Fumettologica is a news website covering comic book–related news and discussion, considered the most important Italian information source on the topic.

==History==
The site was founded in 2013 - debuting online on October 22 - by Matteo Stefanelli, essayist and professor at the Università Cattolica del Sacro Cuore, together with Lucio Staiano, owner of Shockdom. Stefanelli is also publisher of the site.

Fumettologica was born as the ideal continuation of two blogs specializing in comics that were among the most successful in previous years, Fumettologicamente by Stefanelli and Conversazioni sul fumetto by Andrea Queirolo (who became editor-in-chief of the site), expanding the field of action to animation and the various creative areas close to comics (cinema, television, literature, video games, music, art, design). At first, Queirolo was working along with Niccolò de Mojana, a journalist and web editor who had worked for Disney and Rolling Stones.

Defined as «the most important Italian site dedicated to comics», cited by various Italian and international media, such as Washington Post, Le Figaro, Courrier International, il Post, Cartoon Brew and /Film, among the reference publications on comics in Italy, the site presents its own journalistic content and translations of articles by some of the most prestigious authors of national and international comics criticism international - from Paul Gravett to Joe McCulloch, or from publications such as The Comics Journal, ActuaBD, Cases d'Histoire. Over the years it has also published unpublished comics by important Italian authors: Davide Toffolo, Paolo Bacilieri, and the column Tippy Tuesday by Tuono Pettinato.

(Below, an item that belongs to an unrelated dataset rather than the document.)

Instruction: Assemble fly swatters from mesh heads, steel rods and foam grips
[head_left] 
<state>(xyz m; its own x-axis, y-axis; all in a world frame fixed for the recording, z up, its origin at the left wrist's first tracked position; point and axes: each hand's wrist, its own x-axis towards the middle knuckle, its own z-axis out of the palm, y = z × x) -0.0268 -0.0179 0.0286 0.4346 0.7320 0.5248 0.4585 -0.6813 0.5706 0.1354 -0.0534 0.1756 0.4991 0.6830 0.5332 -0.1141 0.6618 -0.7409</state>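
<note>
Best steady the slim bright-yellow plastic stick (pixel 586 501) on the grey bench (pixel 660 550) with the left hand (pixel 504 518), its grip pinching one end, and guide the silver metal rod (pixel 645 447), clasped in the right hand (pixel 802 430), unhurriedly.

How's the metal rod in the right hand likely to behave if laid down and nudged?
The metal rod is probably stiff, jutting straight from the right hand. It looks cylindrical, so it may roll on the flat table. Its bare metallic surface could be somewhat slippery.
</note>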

The site is also media partners of the main Italian comics and literary festivals: Lucca Comics & Games, starting from 2017, BilBOlbul from 2014 onwards, Napoli Comicon in 2015, with the specific role in selecting candidates for the "Best Webcomic" category of the Attilio Micheluzzi Award, Turin International Book Fair starting from 2023; it has also developed partnerships with the magazines Illustratore Italiano (2017 and 2018) and L'Indice dei libri del mese (2016).